State Gives Aid to Local Law Enforcement to Reduce Gun Crime
Governor Andrew Cuomo announced today that law enforcement agencies across the state will receive a total of more than $13.2 million to reduce shootings and firearm-related homicides, and law enforcement in Erie County is receiving the largest award.
The funding is allocated through the State’s Gun Involved Violence Elimination (GIVE) initiative, which is designed to aid local law enforcement agencies located in communities that experience high rates of violent crime.
The following agencies in Western New York received funding:
· Erie County: The Buffalo Police Department and District Attorney’s Office, Sheriff’s Office, Probation Department and Central Police Services will share $1,671,217.
· Niagara County: The Niagara Falls Police Department and District Attorney’s Office, Sheriff’s Office and Probation Department will share $651,797.
· Chautauqua County: The Jamestown Police Department and District Attorney’s Office, Sheriff’s Office and Probation Department will share $195,200.

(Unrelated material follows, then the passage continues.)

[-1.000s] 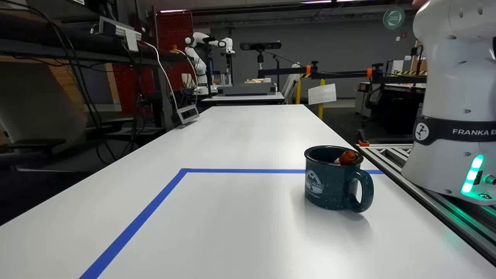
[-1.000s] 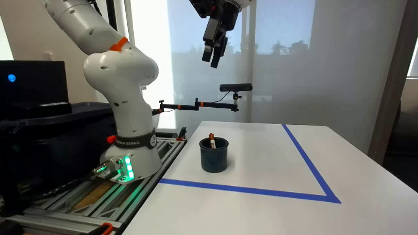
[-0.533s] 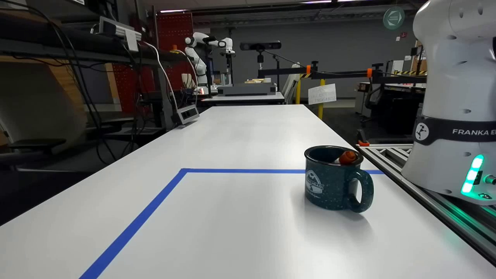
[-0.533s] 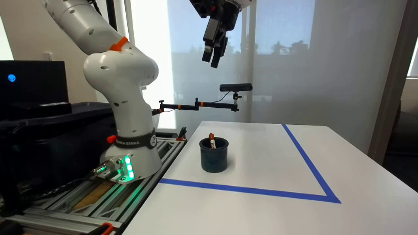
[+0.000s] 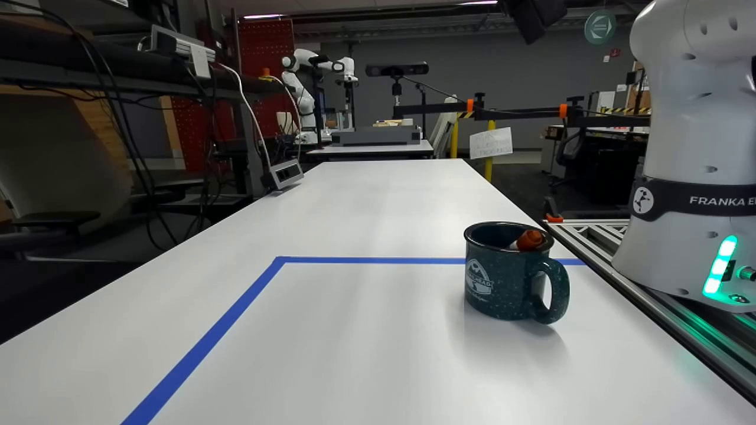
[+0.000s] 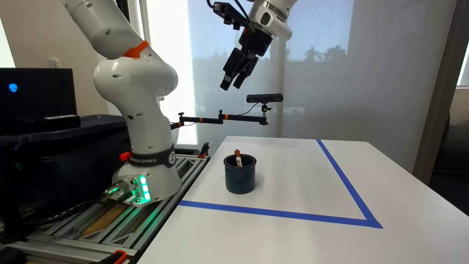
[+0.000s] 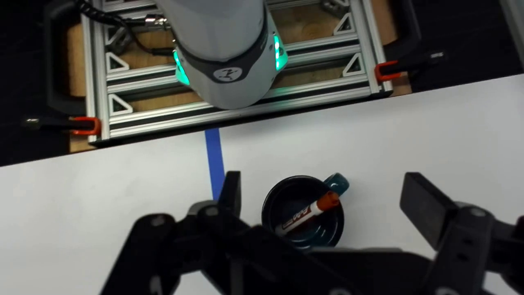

“The state is working to reduce gun violence and make New York’s communities safer for all,” Governor Cuomo said in a statement. “Through the GIVE initiative, we are partnering with local law enforcement agencies to address the causes of violent crime, reduce shootings, and bring offenders to justice. This funding will help ensure safer communities for millions of New Yorkers, and I am proud to be supporting the men and women who work to keep our streets safe.”
Agencies are refining their crime-fighting focus under GIVE and have submitted targeted strategies in response to a request for applications issued by the state Division of Criminal Justice Services (DCJS). Those strategies shape how the agencies will reduce shootings and homicides by building on information sharing and partnerships developed under Operation IMPACT, expanding crime analysis and engaging communities in the fight against gun violence.
Agencies also must incorporate the use of evidence-based strategies to attack gun crime, including targeting known offenders and people considered responsible for the most gun violence in a community and identifying locations that have been shown to be the most prone to gun violence.
Crime-fighting strategies vary by jurisdiction and include, but are not limited to: enhanced patrols in identified “hot spots,” focused deterrence against violent gangs and groups, increased supervision of individuals on parole and probation and the deployment of street outreach workers to interrupt cycles of violence or prevent retaliation. The grants fund personnel, such as prosecutors and crime analysts, in addition to overtime, equipment, training and community outreach.
DCJS will administer the grants, evaluate the agencies' progress over the course of the funding cycle (July 1, 2014 through June 30, 2015) and provide ongoing technical assistance to help ensure GIVE partner agencies are effectively implementing evidence-based strategies.